YOUR OBJECTIVE: Keep the pictures out. Copy every line of the listing exactly.

DATA EXCERPT:
================================

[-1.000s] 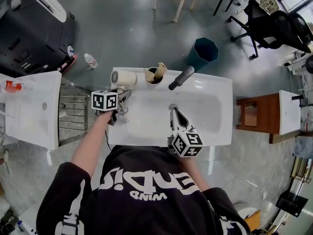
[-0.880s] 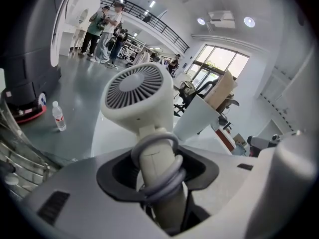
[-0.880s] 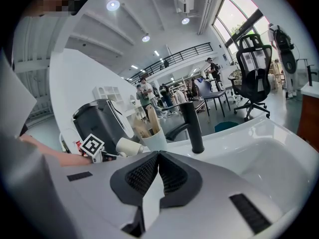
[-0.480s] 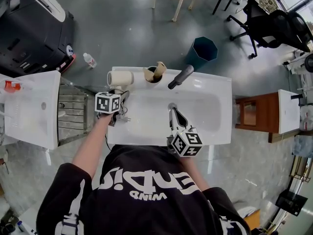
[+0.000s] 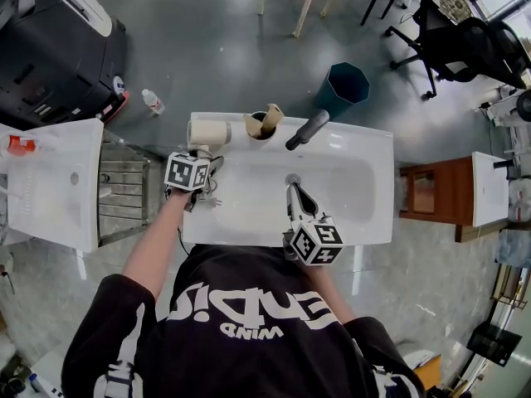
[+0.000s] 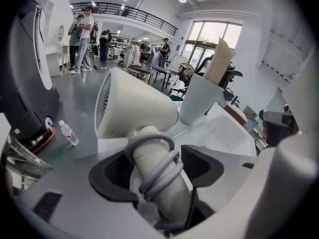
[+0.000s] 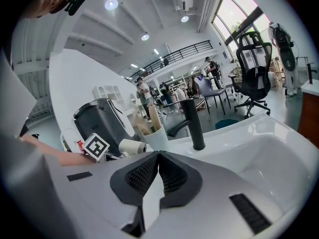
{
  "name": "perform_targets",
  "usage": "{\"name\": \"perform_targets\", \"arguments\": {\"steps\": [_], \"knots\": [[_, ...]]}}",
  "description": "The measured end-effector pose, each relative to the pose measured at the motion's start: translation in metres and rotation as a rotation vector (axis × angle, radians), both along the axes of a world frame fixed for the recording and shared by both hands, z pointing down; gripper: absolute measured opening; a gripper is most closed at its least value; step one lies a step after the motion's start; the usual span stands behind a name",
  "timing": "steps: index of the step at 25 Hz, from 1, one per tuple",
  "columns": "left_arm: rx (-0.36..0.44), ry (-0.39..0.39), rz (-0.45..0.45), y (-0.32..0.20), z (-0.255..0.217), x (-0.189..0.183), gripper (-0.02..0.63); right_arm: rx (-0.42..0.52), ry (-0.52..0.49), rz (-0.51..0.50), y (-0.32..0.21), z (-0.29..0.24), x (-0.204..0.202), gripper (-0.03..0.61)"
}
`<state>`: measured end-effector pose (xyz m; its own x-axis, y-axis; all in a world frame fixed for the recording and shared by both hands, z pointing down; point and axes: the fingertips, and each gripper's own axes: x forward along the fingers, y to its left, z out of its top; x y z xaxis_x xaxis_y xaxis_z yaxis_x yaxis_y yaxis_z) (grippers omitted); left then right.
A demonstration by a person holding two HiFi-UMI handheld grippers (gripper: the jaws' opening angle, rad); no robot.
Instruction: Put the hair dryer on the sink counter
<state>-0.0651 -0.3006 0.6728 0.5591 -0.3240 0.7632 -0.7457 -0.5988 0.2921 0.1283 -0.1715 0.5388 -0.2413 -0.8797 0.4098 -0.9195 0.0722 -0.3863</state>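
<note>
The hair dryer (image 5: 207,131) lies at the sink counter's (image 5: 365,143) far-left corner, its long axis running straight back into the left gripper (image 6: 157,166) — jaws opening, the cord-wrapped handle between them — while the right gripper (image 7: 158,171), pinched shut and empty, hangs farther off by the near edge.

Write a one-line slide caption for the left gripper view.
Left tongs opening around the hair dryer handle, white cup behind.
</note>
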Motion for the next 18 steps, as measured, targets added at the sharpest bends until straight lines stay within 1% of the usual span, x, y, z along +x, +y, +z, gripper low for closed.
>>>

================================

RESPONSE FOR THIS EXERCISE:
[-1.000s] 
[-0.880s] 
[-0.880s] 
[-0.480s] 
[+0.000s] 
[+0.000s] 
[+0.000s] 
{
  "name": "perform_targets",
  "usage": "{\"name\": \"perform_targets\", \"arguments\": {\"steps\": [_], \"knots\": [[_, ...]]}}",
  "description": "The measured end-effector pose, each relative to the pose measured at the motion's start: translation in metres and rotation as a rotation vector (axis × angle, radians), both along the axes of a world frame fixed for the recording and shared by both hands, z pointing down; gripper: absolute measured opening; a gripper is most closed at its least value; step one lies a step after the motion's start; the usual span stands behind a name",
  "timing": "steps: index of the step at 25 Hz, from 1, one per tuple",
  "columns": "left_arm: rx (-0.36..0.44), ry (-0.39..0.39), rz (-0.45..0.45), y (-0.32..0.20), z (-0.255..0.217), x (-0.189..0.183), gripper (-0.02..0.63); right_arm: rx (-0.42..0.52), ry (-0.52..0.49), rz (-0.51..0.50), y (-0.32..0.21), z (-0.29..0.24), x (-0.204..0.202), gripper (-0.03..0.61)"
}
`<state>`: measured end-effector pose (xyz m; its own x-axis, y-axis; all in a world frame fixed for the recording and shared by both hands, z pointing down; point and axes: the fingertips, and each gripper's own axes: x forward along the fingers, y to its left, z out of its top; x y z xaxis_x xaxis_y xaxis_z yaxis_x yaxis_y yaxis_z) (grippers omitted); left then right.
A demonstration by a person holding two HiFi-UMI handheld grippers (gripper: the jaws' opening angle, rad); no robot.
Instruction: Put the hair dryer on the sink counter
<state>-0.0651 -0.3006 0.6728 0.5591 -0.3240 0.7632 -0.7457 -0.5988 0.2921 0.1283 -0.1715 0.5388 -0.2413 -0.8797 0.4098 -0.9195 0.0722 -0.3863</state>
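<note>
The hair dryer (image 5: 207,131) lies at the sink counter's (image 5: 365,143) far-left corner, its long axis running straight back into the left gripper (image 6: 157,166) — jaws opening, the cord-wrapped handle between them — while the right gripper (image 7: 158,171), pinched shut and empty, hangs farther off by the near edge.

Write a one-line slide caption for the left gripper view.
Left tongs opening around the hair dryer handle, white cup behind.
</note>
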Motion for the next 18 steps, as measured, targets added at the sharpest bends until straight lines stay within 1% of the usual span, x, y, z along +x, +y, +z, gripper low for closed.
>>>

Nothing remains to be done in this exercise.